When I think about what advice I’d give Chrissy, as a fellow cancelled person, I think about a man who was cancelled more than 60 years ago – and who lived for decades with a name associated with scandal and disgrace.
If anyone could say he was a charter member of the cancel club, it would be Charles Van Doren, the scion of a prominent academic family who in 1956 became an instant national celebrity – and soon thereafter, became a convicted perjurer and the face of the “quiz show scandals” that rocked television in its infancy. For all his charm, education, breeding and acumen, Van Doren chose to be a fraud – allowing himself to be fed the answers by NBC in order to become the handsome, telegenic star of “Twenty-One,” briefly the most popular game show of its era. The revelations that Van Doren had cheated, and his subsequent testimony before grand juries and even Congress, shattered his reputation and humiliated his entire family.
If you’re under 65, you probably only know the name Charles Van Doren because of Quiz Show, the critically acclaimed 1994 Robert Redford film, with Ralph Fiennes as Charles and the great Paul Scofield as his father, the celebrated Columbia professor Mark Van Doren. (If you haven’t seen it, stream it on Amazon Prime or some other platform; it holds up well.)

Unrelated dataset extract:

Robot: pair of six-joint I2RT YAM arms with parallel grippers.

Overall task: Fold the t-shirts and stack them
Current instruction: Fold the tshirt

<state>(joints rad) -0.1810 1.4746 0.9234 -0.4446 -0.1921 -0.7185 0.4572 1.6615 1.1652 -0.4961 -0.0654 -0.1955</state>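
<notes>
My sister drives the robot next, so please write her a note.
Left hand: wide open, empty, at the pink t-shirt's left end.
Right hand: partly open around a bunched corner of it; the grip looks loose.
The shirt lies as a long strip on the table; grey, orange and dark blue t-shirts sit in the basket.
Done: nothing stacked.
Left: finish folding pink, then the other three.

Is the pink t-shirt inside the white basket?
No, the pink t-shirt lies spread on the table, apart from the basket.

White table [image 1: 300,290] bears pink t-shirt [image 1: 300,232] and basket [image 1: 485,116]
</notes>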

The film was made without Charles Van Doren’s participation, but not against his wishes. As Van Doren recounted in a 2008 New Yorker article, Redford badly wanted Van Doren as a consultant – but the latter refused, holding true to a promise never to profit from his dishonesty. Only in that one New Yorker article – which Van Doren penned at age 82 – would he tell his side of the story. He died in 2019, age 93.
When Van Doren’s scandal broke, he lost his job as a pundit at NBC. Van Doren had had no training as a journalist, but he was so telegenic and well-liked, the network had found a way to keep him on camera even after they had rigged his defeat on Twenty-One. Van Doren had followed his father into a teaching position at Columbia; following his perjury conviction, the university asked him to resign. (I was no Charles Van Doren; a gig writing for the Atlantic is not a broadcast position at NBC, and Pasadena City College is not Columbia. Still I know damn well what it is like to lose multiple sinecures – in academia and journalism -- simultaneously.)

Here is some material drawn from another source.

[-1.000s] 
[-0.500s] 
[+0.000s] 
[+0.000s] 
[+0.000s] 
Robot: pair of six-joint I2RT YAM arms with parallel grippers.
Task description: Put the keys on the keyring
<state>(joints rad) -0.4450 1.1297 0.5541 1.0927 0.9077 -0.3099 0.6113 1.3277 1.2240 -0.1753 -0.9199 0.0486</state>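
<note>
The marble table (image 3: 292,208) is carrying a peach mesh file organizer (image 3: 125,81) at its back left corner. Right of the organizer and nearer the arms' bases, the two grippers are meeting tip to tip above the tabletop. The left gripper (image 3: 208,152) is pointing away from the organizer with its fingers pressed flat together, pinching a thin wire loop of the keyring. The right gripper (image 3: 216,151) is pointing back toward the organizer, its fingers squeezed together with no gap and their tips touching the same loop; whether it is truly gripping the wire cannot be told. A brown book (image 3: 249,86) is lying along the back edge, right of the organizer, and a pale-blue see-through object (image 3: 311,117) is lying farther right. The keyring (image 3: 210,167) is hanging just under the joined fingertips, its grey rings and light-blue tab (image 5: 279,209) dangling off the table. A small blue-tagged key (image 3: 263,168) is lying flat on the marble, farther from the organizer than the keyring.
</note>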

When his world crumbled, Van Doren didn’t complain, or lament, or blame anyone other than himself. He took full responsibility before a House Committee investigating the scandals – and then, did his best to disappear. Unlike almost any of us today, Van Doren accepted the irrevocable finality of cancellation. Reading between the lines of that single New Yorker essay, Van Doren’s breeding becomes clear: for a certain kind of gentleman, no temptation is more foul than self-pity. Van Doren was clearly manipulated by NBC, as all the contestants were, but he blamed only himself – and having given one single confession, he kept silent for decades.
Van Doren did not quite disappear. He served as an editor at Encyclopedia Britannica; he worked as a ghostwriter and an editor, and – despite what the film claims in its epilogue – did find a way to return to teaching eventually, though not in the Ivy League. He was devoted to his wife and children, his friends and colleagues. He also resisted the urge to explain himself. From that New Yorker piece:
I can sit with my thoughts without having to respond to people who say, “Aren’t you Charles Van Doren?” Well, that’s my name, I say to myself, but I’m not who you think I am—or, at least, I don’t want to be.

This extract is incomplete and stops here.